LONDON – With five expensive advanced therapies recently approved in Europe and a further five expected to get approval in the near term, it is vital the hurdles that delay and preclude access – and which have led to the commercial failure of earlier products – are removed.

"The pipeline is extremely full and a significant number of these products are coming to market in the next five years. We know that without removing the barriers, people won't get access," said Janet Lambert, CEO of the advocacy group Alliance for Regenerative Medicine (ARM).

"For us, this feels like a really important moment in the history of ATMPs [advanced therapy medicinal products]," Lambert said, launching a report, titled "Getting Ready," which surveys the landscape in Europe and makes recommendations to improve adoption.

Europe has been a scientific and regulatory leader, being first to create a framework for approvals and to give the green light to an autologous cell therapy, Tigenix NV's Chondrocelect; to the first gene therapy to be approved in a regulated market, Uniqure NV's Glybera (alipogene tiparvovec); and to the first stem cell product, Holoclar.

All three were home grown and each provided incremental improvement; also, none were/are profitable. Only one patient received the marketed form of Glybera, which cost $1.2 million for a one-off treatment, between approval in July 2012 and Uniqure's decision not to renew the license in 2017. (See BioWorld, April 21, 2017.)

Chondrocelect, for treating knee cartilage defects, was withdrawn in 2016. Holoclar, an autologous product for treating burns to the eye, is still registered.

"Exciting products have come to market but have been withdrawn because they were not a commercial success," Lambert said.

ARM's 330 members funded the report, investigating the current position on market access in cell and gene therapies and tissue engineered products in France, Germany, Italy, Spain, Sweden and the U.K. In the light of that, the report makes a series of recommendations on how to create a receptive environment.

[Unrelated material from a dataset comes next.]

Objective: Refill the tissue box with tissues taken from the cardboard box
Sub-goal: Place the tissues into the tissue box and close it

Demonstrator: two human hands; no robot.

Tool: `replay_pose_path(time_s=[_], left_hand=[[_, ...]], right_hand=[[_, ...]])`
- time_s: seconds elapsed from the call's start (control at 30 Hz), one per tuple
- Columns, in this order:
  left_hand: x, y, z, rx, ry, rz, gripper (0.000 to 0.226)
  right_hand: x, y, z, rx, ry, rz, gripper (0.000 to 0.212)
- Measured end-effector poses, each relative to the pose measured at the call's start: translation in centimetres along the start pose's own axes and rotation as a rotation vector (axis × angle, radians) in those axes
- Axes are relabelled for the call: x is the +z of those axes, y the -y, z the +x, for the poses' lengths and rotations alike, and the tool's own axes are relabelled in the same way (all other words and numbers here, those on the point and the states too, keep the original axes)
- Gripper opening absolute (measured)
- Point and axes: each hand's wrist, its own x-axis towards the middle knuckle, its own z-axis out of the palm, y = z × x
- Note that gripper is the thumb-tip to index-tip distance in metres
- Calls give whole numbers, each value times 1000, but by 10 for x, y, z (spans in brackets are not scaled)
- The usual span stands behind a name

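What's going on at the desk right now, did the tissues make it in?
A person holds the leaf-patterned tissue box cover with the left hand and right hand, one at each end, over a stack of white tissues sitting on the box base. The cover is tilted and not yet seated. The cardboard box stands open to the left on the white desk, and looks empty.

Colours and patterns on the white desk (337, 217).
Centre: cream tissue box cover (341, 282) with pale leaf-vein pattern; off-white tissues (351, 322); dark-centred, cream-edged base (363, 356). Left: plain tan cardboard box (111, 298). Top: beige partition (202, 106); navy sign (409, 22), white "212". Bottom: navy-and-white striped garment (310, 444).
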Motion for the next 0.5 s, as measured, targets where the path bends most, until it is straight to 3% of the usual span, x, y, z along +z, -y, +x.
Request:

One of the key findings is that Europe's national health technology assessment (HTA) bodies do not have the tools to put a value on products, which, while bearing very high price tags, typically require a single administration that has profound and long-lasting effects.

Much work needs to be done in fine-tuning HTA methodologies, said Lambert. "There is a real need to better adapt HTA to ATMPs," she said. That process is likely to take some time.

In the meantime, ARM is calling for wider application of conditional or managed access schemes, in cases where the – usually limited – evidence is showing a potential strong benefit, but without long enough follow-up to establish the size and duration of effect.

That approach is used in England, for example, where reimbursement for the CAR T therapies Kymriah (tisagenlecleucel) and Yescarta (axicabtagene ciloleucel) is conditional on gathering in-market data, allowing for future price negotiations.

"We understand that payers don't have all the information they have [with traditional products], when deciding on access," Lambert said.

There needs to be a pan-European effort to create a system for real-world evidence collection, to follow patients over time, she said. "Existing infrastructure tends to be very distributed and run by scientific societies or patient advocacy groups; there is not a federated way of tracking [patients]."

It would also be helpful if there was a channel for companies to have an early dialogue with payers and HTA agencies in advance of marketing approval, to ensure the right data are collected in clinical development and that there is awareness of what is coming down the pipeline. Lambert said currently there is not enough bandwidth in the system to allow for those conversations to take place.

At the same time, ATMPs are usually administered in centers of excellence, of which there may not be one in every country. There is an urgent requirement for measures to coordinate and fund access to cross-border ATMP treatments at a European level.

Finally, there need to be new payment models, such as pay for performance, annuity schemes spreading payments over several years, or special funds set up to pay for ATMPs and shield the rest of the health care system from their cost impacts.

There is "some real willingness" from HTAs and payers to grant access, but complex alternative payment systems will take some time to put in place, said Lambert. "Working with other stakeholders, we will begin the process of engagement with national players, to try to address each recommendation," she said.

"Folks don't quite appreciate how many of these products are in the pipeline and how soon they might be faced with [them]."